=== TASK REQUIREMENTS ===
Give the data again exactly as it appears, excluding any pictures.

DATA BELOW START

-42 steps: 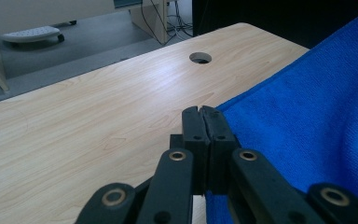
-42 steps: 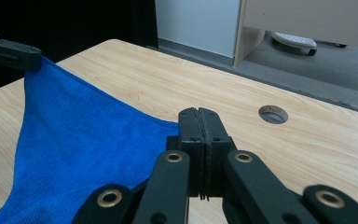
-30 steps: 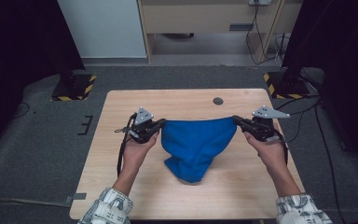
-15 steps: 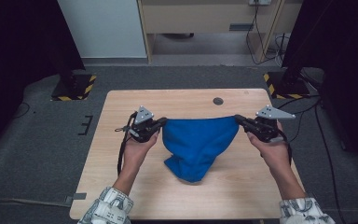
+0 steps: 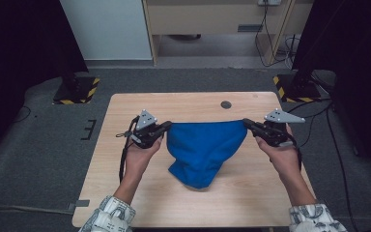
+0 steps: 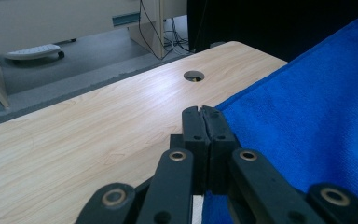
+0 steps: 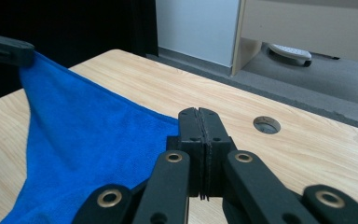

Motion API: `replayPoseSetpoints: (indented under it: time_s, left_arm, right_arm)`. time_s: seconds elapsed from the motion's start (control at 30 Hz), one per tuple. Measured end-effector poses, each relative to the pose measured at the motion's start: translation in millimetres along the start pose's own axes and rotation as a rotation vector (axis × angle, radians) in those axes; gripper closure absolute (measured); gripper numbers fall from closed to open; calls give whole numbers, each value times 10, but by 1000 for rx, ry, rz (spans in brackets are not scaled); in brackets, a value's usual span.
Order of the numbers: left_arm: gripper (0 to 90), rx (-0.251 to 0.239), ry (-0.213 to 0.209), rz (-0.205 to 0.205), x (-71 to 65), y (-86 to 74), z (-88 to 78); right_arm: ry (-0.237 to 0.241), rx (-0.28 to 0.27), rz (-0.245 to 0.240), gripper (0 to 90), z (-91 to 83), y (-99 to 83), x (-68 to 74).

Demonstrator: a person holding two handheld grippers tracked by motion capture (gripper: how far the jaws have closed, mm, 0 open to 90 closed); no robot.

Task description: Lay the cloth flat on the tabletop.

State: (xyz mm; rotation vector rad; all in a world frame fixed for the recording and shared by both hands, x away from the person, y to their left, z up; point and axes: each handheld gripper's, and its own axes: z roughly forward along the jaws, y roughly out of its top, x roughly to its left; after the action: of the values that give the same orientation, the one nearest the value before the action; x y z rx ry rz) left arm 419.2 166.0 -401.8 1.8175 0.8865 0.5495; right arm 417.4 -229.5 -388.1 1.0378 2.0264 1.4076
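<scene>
A blue cloth (image 5: pixel 204 149) hangs stretched between my two grippers above the wooden table (image 5: pixel 188 106), and its lower end droops onto the tabletop. My left gripper (image 5: pixel 167 126) is shut on the cloth's left top corner; in the left gripper view its jaws (image 6: pixel 204 112) pinch the blue cloth (image 6: pixel 317 121) at the edge. My right gripper (image 5: pixel 245 123) is shut on the right top corner, and the right gripper view has the jaws (image 7: pixel 198 113) closed on the blue cloth (image 7: pixel 74 135). The other gripper (image 7: pixel 4 49) holds the far corner there.
A round cable hole (image 5: pixel 226 104) sits in the table near its far edge. Beyond the table stand a pale cabinet (image 5: pixel 108 29) and a desk with cables. Black stands with yellow-striped bases (image 5: pixel 77 89) flank the table on a grey carpet.
The cloth's top edge is pulled slightly tauter between the grippers. Both hands stay almost where they were.
</scene>
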Motion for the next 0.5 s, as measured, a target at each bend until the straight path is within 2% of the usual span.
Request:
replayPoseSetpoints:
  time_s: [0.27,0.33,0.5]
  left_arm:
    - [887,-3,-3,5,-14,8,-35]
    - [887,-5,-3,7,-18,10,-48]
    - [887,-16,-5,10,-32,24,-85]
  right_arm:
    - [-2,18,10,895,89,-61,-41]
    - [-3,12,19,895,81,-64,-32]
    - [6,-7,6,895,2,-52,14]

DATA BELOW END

=== RESULT OF THIS TASK ===
-42 steps: 
-42 steps: 
-30 steps: 
-15 steps: 
+0 steps: 
+0 steps: 
+0 steps: 

Motion API: `replayPoseSetpoints: (indented under it: time_s, left_arm, right_arm)`. time_s: seconds elapsed from the motion's start (control at 30 Hz), one per tuple. Measured end-effector poses, each relative to the pose measured at the motion's start: translation in millimetres along the start pose's own axes and rotation as a rotation vector (axis × angle, radians) in those axes; gripper closure absolute (measured); gripper numbers fall from closed to open; calls give whole numbers, each value times 10, but by 1000 for rx, ry, rz (spans in brackets are not scaled); in brackets, a value's usual span.
Order of the numbers: left_arm: gripper (0 to 90), rx (-0.251 to 0.239), ry (-0.213 to 0.209), rz (-0.205 to 0.205), x (-71 to 65), y (-86 to 74), z (-88 to 78); right_arm: ry (-0.237 to 0.241), rx (-0.28 to 0.27), rz (-0.245 to 0.240), gripper (0 to 90), z (-91 to 83), y (-99 to 83), x (-68 to 74).

Demonstrator: a person holding two handheld grippers tracked by motion capture (gripper: how far the jaws have closed, mm, 0 open to 90 closed); no robot.

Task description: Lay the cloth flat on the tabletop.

State: (xyz mm; rotation vector rad; all in a world frame fixed for the recording and shared by both hands, x away from the person, y to their left, z up; point and axes: each handheld gripper's, and its own axes: z roughly forward along the jaws, y roughly out of its top, x roughly to its left; after the action: of the values that give the same orientation, the one nearest the value before the action; x y z rx ry rz) left arm 419.2 166.0 -401.8 1.8175 0.8865 0.5495; right arm 417.4 -229.5 -388.1 1.0378 2.0264 1.4076
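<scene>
A blue cloth (image 5: pixel 204 149) hangs stretched between my two grippers above the wooden table (image 5: pixel 188 106), and its lower end droops onto the tabletop. My left gripper (image 5: pixel 167 126) is shut on the cloth's left top corner; in the left gripper view its jaws (image 6: pixel 204 112) pinch the blue cloth (image 6: pixel 317 121) at the edge. My right gripper (image 5: pixel 245 123) is shut on the right top corner, and the right gripper view has the jaws (image 7: pixel 198 113) closed on the blue cloth (image 7: pixel 74 135). The other gripper (image 7: pixel 4 49) holds the far corner there.
A round cable hole (image 5: pixel 226 104) sits in the table near its far edge. Beyond the table stand a pale cabinet (image 5: pixel 108 29) and a desk with cables. Black stands with yellow-striped bases (image 5: pixel 77 89) flank the table on a grey carpet.
The cloth's top edge is pulled slightly tauter between the grippers. Both hands stay almost where they were.
</scene>
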Motion for the next 0.5 s, as measured, a target at each bend until the straight path is within 2% of the usual span.
Request:
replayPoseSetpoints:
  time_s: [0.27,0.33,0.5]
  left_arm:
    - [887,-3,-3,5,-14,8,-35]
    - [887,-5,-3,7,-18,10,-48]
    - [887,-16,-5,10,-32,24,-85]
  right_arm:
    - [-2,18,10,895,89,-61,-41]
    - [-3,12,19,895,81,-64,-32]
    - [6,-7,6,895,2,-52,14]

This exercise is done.